Il regista e produttore Luca Guadagnino fotografato da Alessandro Furchino Capria per Icon.
«Ho sempre pensato che se ti organizzi bene fai tutto. In tredici anni Fassbinder ha girato quaranta film e serie tv lunghe anche venti episodi». Siamo seduti sul divano del soggiorno della splendida dimora del diciassettesimo secolo che possiede a Crema, una proprietà che è stata disabitata per quarant’anni prima che lavorasse personalmente alla ristrutturazione durata sei mesi. Di questo luogo ha curato ogni dettaglio, dai tessuti che ricoprono divani e sedie, alle tende, alle tinte delle pareti. Nel soggiorno, a cui si accede attraversando la lunga loggia tutta vetrate con una collezione di piante tropicali, i soffitti sono affrescati, le sedie e i divani di Piero Castellini virano fra il porpora e il ciliegia, mentre le pareti sono pervinca scuro e aiutano i pavimenti di cotto rosso a spiccare. La bellezza è nell’aria, e perdercisi è un rischio reale. Del resto le dimore per Luca Guadagnino sono un tratto distintivo, e nei suoi film hanno la stessa sensualità degli attori. L’ultima è stata la Seicentesca Villa Albergoni che ospita le vicende di Chiamami col tuo nome, e che irretisce lo spettatore tanto quanto i favolosi Armie Hammer e Timothée Chalamet. Tornando a Fassbinder, me lo cita quando gli faccio notare che l’ultimo è stato un anno vissuto davvero pericolosamente. Tra il Sundance, Berlino, Toronto e altri festival nel mondo si è parlato solo del suo film, con lui e il cast sempre presenti. In quegli stessi mesi ha terminato le riprese di Suspiria -attualmente in fase di montaggio- e si prepara a girare il film in costume con Jennifer Lawrence, Burial rites, tratto da una storia vera, e il thriller Rio con Jake Gyllenhaal e Benedict Cumberbatch. Non bastasse, mentre segue i progetti della sua casa di produzione, la Frenesy, ha iniziato una nuova vita professionale. «Ho avuto la brillante idea di aprire uno studio di interior design, ho un team di architetti che lavorano con me e al momento stiamo seguendo un cliente in Italia e uno in Germania. Sto chiedendo parecchio al mio corpo, ma c’è molta adrenalina in circolo che mi permette di farlo».

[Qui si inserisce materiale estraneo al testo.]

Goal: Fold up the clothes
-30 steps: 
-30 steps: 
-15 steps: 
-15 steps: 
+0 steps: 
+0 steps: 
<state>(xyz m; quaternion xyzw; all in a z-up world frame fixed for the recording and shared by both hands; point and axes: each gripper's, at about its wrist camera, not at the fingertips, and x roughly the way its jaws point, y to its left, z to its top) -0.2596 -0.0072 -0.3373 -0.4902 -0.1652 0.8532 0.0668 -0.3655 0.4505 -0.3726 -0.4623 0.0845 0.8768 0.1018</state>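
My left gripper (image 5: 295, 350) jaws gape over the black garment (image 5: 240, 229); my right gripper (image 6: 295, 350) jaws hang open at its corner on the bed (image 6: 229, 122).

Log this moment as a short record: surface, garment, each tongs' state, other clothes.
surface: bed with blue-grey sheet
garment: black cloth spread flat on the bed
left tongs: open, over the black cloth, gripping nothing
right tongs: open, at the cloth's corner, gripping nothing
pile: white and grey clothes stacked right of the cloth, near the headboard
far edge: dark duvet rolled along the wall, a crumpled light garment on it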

A guardare quello che ti sta succedendo, e gli attori coinvolti nei prossimi progetti, non c’è da meravigliarsi: è sotto i riflettori come mai prima d’ora. «Ho sempre lavorato con quel tipo di attori, non è cambiato nulla. In A bigger splash c’erano Ralph Fiennes, una delle leggende viventi del cinema anglosassone, Matthias Schoenaerts e Dakota Johnson, una delle giovani più in ascesa a Hollywood. In Suspiria ci sono Chloe Grace Moretz, Mia Goth e ancora Dakota e Tilda. E sono almeno cinque anni che io e Jake Ghyllenhal cerchiamo di fare un film insieme».

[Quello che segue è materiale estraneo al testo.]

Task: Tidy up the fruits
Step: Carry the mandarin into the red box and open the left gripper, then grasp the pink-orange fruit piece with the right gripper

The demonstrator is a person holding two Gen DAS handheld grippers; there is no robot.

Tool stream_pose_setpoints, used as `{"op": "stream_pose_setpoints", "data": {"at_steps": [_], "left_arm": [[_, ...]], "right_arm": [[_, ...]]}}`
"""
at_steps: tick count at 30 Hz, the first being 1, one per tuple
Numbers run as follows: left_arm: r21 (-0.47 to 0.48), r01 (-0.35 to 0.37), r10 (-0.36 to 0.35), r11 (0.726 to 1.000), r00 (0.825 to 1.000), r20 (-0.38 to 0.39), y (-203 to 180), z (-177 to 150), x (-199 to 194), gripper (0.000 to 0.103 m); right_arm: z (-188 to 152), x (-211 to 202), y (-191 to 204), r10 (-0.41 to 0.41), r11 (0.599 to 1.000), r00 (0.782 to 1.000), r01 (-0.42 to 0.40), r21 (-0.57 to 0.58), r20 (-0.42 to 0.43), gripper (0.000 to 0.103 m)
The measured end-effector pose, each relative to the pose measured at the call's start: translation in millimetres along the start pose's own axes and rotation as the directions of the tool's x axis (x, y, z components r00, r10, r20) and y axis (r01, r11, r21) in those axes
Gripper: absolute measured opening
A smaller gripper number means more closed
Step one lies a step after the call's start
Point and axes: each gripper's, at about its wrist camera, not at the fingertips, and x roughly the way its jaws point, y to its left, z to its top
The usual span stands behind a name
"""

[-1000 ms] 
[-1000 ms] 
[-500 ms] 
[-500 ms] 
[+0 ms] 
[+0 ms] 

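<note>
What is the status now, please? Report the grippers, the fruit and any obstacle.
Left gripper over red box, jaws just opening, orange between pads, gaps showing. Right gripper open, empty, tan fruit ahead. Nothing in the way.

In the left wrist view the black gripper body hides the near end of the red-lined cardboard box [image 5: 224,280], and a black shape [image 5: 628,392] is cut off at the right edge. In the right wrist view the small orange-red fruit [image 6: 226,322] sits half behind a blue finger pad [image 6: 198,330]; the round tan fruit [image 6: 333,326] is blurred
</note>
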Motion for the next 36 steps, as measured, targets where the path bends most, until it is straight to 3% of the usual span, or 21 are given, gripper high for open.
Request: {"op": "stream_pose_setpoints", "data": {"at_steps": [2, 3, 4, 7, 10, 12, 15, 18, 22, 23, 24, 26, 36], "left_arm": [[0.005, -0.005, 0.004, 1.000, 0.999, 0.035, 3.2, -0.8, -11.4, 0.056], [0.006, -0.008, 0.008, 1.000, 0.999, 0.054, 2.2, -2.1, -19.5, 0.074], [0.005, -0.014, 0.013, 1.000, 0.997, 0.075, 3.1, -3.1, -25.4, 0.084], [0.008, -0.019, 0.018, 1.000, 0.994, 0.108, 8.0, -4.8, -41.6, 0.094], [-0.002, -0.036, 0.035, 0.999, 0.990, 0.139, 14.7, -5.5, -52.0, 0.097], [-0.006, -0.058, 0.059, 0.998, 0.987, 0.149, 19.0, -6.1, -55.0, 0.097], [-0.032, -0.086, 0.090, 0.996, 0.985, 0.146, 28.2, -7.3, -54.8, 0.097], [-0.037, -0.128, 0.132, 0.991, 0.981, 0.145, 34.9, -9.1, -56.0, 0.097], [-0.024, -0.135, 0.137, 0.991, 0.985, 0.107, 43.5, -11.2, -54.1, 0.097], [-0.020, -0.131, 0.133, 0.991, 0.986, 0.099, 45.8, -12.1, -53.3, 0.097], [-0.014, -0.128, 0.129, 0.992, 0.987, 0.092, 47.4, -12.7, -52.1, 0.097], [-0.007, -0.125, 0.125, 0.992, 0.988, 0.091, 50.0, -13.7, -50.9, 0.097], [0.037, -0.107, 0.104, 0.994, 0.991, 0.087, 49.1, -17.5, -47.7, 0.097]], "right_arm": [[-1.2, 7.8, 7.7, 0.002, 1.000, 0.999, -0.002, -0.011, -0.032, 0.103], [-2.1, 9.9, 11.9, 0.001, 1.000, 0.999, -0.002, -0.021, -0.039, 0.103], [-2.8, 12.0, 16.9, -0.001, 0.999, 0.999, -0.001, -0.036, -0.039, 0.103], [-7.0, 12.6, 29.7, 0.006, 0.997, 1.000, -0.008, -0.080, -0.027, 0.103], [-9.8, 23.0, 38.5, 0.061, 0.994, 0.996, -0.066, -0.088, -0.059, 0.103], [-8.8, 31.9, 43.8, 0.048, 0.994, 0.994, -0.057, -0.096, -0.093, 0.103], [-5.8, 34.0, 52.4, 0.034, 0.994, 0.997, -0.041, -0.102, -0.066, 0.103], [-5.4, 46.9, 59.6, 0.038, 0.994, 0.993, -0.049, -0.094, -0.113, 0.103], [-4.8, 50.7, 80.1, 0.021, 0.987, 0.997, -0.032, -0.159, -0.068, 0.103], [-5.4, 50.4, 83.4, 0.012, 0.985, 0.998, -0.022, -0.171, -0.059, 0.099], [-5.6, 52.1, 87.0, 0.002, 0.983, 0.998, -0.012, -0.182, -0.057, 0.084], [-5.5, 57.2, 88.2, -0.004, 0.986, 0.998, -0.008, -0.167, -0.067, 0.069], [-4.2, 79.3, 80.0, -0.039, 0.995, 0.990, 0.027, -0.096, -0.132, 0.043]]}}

Quindi non si sente cambiato, nonostante il suo nome ormai sia noto a tutti? «Arrogarsi il diritto di percepirsi cambiati come persone, in base a fenomeni esteriori, è una totale stupidaggine. Io sono l’amore è stato candidato ai Golden Globes e ai Bafta, e avrei potuto prendere la nomination agli Oscar per il film ma ce l’hanno data per i costumi. Quello che conta, per me, è che ho ricevuto lettere straordinarie da colleghi importanti, ho stretto amicizie con registi straordinari».

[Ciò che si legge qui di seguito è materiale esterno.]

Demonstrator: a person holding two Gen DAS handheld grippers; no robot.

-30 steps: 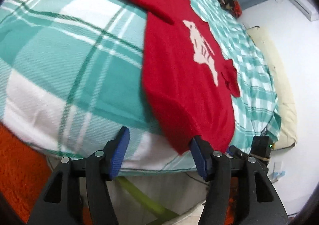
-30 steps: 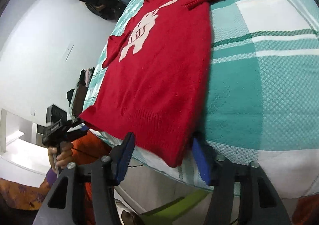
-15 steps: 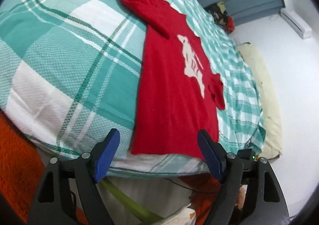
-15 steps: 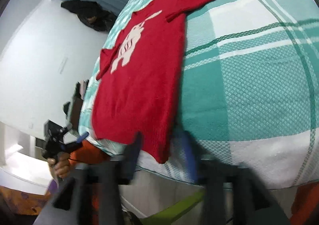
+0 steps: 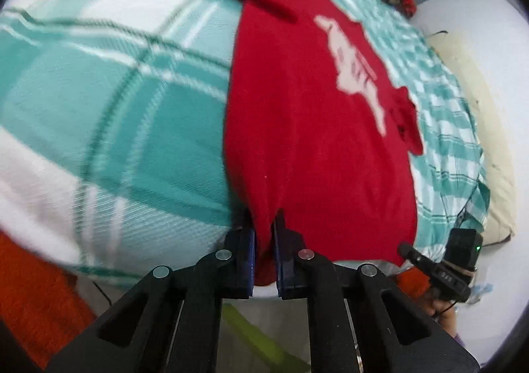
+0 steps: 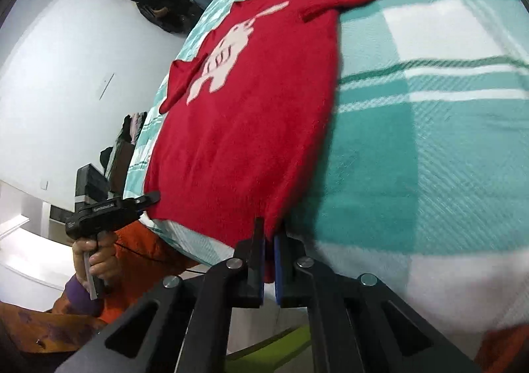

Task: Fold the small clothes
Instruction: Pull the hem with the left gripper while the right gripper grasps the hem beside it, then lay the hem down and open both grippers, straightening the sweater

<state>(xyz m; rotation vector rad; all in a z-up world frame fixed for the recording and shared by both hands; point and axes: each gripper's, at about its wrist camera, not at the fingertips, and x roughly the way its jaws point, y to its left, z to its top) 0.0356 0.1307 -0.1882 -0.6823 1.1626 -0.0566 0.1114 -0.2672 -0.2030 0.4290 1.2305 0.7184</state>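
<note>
A red sweater (image 5: 314, 141) with a pale animal print lies flat on a teal plaid blanket (image 5: 132, 125), its hem hanging over the near edge of the bed. My left gripper (image 5: 264, 240) is closing its jaws on the hem near the left corner, and the blue pads press the cloth. In the right wrist view the red sweater (image 6: 248, 125) reaches down to my right gripper (image 6: 269, 247), whose jaws are closing on the hem's right corner and pinch it. Each camera also catches the other tool at the hem: the right gripper (image 5: 410, 250) and the left gripper (image 6: 150, 199).
A cream pillow (image 5: 489, 141) lies along the wall side of the bed. Dark clothes (image 6: 158, 6) are heaped at the far end. Orange carpet (image 5: 33, 290) and a green bar (image 5: 258, 340) lie below the bed edge. A hand (image 6: 96, 257) holds the left tool.
Both grippers stood open around the sweater's hem and have shut on it. The left one has moved in closer to the bed edge.
</note>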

Come si sentirebbe con un Oscar in mano? «È una domanda che non posso nemmeno ascoltare. Un premio può far parte della tua storia professionale, quando fai il mio mestiere e partecipi a un processo professionale che hai deciso di affrontare a un certo livello, se hai un gruppo di collaboratori straordinario e la fortuna di scegliere la storia giusta al momento giusto. Un premio va affrontato per quello che è, come un riconoscimento del lavoro di un gruppo di persone ma anche qualcosa di transeunte, il risultato di una casualità e di una costanza».
Insomma, per lei la statuetta non farebbe la differenza? «Assolutamente no, ci sono cineasti immensi che non hanno mai vinto un Oscar e altri di una mediocrità sconfortante che hanno ricevuto parecchi premi. Mi sono laureato in Storia del cinema con il professor Spagnoletti, a Roma, e prima ho insegnato per lui come ricercatore, poi ho fatto il critico per molti anni. Voglio dire che non posso non essere consapevole del fatto che si sta parlando di variabili».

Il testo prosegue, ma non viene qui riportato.